Bibi Surti tersenyum melihat kedua kakak-beradik itu berantem. Namun, ujungnya, Arum masih tetap mau menemani Bagas untuk pergi.

"Aku enggak yakin kita bisa selamat sampai ke tempat tujuan. Enggak usah kalau kamu yang antar, mending gak usah berangkat."

"Ya, kan, emang kamu tuh buat masalah mulu, ya, kalau kamu enggak berangkat dan kamu akan mengadu kepada papa Surya kalau aku enggak mau nganter, pastinya aku akan dimarahi. Aku enggak mau itu semua terjadi. Asal kamu tahu, usia kita memang hanya selisih tujuh bulan tapi aku lebih cerdas daripada kamu."

"Pede banget, sih, jadi orang. Dulu kamu makanya apa, sih, rasa percaya diri kamu itu tinggi banget?"

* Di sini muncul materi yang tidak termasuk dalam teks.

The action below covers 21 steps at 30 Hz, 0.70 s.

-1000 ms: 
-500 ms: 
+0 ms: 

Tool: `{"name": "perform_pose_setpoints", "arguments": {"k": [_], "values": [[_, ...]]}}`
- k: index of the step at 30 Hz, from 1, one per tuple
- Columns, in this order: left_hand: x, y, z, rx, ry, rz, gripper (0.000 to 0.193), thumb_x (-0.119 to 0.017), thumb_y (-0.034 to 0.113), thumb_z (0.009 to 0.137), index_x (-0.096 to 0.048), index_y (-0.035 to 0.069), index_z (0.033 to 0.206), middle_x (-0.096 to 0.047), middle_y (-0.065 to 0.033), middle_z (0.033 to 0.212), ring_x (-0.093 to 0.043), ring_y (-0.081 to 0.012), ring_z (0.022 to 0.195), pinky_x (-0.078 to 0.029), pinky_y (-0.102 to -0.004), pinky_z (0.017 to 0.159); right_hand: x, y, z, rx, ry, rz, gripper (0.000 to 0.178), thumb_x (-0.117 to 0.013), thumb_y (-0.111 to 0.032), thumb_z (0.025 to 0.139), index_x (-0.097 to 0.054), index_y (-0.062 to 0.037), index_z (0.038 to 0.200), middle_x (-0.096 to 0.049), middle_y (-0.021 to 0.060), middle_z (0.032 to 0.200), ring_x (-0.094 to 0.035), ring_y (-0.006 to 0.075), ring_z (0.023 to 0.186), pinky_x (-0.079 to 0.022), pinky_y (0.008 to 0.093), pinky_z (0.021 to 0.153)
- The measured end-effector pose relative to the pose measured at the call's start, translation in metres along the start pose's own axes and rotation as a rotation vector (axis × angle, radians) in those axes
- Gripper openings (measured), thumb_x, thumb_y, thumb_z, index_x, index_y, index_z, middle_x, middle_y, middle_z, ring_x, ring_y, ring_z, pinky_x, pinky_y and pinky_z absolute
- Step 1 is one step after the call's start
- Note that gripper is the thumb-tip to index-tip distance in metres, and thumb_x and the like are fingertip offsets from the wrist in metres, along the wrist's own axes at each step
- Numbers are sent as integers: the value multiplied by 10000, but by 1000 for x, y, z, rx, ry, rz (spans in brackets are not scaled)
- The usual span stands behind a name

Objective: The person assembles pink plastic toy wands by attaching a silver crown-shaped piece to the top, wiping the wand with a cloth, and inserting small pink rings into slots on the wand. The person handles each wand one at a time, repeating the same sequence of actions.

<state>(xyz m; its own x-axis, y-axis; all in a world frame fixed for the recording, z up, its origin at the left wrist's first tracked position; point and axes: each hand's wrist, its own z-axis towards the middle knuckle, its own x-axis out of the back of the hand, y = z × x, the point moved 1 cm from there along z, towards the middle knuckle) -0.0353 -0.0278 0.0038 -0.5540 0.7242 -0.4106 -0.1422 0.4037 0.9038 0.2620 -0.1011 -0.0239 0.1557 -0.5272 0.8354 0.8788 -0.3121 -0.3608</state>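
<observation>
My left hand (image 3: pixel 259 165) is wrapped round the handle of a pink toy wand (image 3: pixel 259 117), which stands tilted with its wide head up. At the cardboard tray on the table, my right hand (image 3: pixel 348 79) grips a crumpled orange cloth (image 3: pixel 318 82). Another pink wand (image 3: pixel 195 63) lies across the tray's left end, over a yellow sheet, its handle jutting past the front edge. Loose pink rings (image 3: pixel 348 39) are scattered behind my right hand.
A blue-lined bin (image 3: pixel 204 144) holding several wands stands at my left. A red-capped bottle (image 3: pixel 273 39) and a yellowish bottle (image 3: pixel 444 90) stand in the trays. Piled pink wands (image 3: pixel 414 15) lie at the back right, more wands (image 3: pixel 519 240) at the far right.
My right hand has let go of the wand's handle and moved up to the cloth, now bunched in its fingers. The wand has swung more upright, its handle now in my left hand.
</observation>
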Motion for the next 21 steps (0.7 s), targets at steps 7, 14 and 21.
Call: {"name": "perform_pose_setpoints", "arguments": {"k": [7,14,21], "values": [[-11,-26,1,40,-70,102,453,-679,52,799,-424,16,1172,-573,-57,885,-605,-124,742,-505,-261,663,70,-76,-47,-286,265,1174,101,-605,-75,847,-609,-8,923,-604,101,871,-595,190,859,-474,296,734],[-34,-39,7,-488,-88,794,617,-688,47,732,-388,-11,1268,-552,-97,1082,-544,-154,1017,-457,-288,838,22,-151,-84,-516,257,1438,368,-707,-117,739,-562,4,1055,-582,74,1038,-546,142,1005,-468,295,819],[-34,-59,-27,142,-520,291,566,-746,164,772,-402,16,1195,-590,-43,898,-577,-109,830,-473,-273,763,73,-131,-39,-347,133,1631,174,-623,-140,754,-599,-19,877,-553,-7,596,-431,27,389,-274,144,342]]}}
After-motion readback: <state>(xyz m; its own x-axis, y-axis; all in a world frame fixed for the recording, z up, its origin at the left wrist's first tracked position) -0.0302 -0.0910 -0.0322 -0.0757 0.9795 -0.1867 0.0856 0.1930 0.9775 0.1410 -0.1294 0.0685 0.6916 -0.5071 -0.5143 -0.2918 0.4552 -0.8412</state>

Arum tidak memperdulikan ucapan adik tirinya. Dia langsung menyalakan mobil dan melajukan mobil dengan kecepatan diatas rata-rata. Bagas dibuat takut dengan apa yang harus dilakukan tanpa batasan. Arum sangat lihai dalam mengendalikan mobil. Dia bisa dengan leluasa menyetir bagaikan di sirkuit balap.

"Bisa enggak, sih, hati-hati?"

"Takut?" Sahut Arum tertawa puas.

"Enak aja, aku tuh enggak penakut. Apapun akan aku hadapi tanpa rasa takut sedikitpun."

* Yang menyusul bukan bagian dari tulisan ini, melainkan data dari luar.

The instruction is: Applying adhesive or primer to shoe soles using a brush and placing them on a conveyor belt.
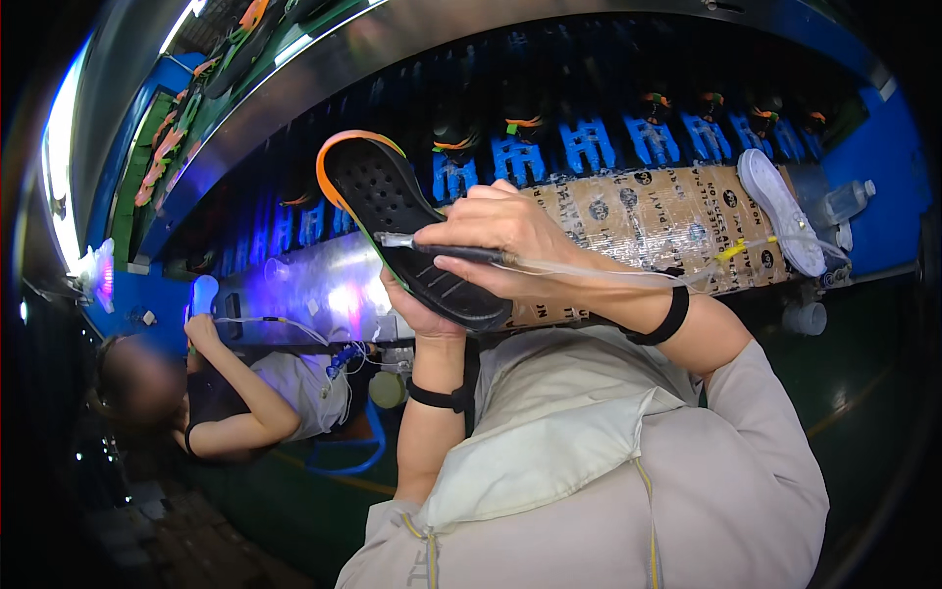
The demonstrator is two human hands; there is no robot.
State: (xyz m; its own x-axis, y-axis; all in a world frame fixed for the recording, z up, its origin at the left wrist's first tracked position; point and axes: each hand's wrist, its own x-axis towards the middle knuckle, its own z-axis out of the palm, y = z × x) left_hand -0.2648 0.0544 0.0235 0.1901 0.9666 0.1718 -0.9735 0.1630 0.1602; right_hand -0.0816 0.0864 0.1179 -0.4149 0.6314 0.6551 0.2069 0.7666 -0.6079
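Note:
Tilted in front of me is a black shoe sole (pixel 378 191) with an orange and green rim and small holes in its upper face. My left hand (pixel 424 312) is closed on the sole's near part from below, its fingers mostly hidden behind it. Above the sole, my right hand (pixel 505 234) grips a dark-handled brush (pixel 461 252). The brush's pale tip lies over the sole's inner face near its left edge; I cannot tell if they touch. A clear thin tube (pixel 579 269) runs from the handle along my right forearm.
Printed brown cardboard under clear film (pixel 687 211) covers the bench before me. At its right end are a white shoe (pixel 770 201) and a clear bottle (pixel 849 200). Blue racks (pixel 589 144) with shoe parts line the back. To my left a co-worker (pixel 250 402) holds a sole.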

"Ya, udah, kamu santai aja duduk di belakang. Enggak usah banyak bicara, mending kamu diem aja sampai ke tempat tujuan. Aku tahu kamu cari tempat untuk pembelian buku-buku untuk ospek itu di mana, jadi enggak perlu kamu mengarahkan ku."

"Terserah," sahut Bagas sangat ketus.

Arum melajukan mobilnya dengan kecepatan di atas rata-rata. Dia melihat Bagas yang sedikit ketakutan di jok penumpang lalu dia melihatnya kembali dengan jeli dari kaca kendali. Tanpa dia sadari cairan merah segar keluar dari kedua lubang hidung Bagas.

"Hidung kamu kenapa?" tanya Arum dengan reflek sambil mengerem mobil.

Bagas lalu menyentuh hidungnya, namun efek dari Arum mengerem mobil mendadak membuat hidung Bagas malah membentur jok kendali yang Arum duduki.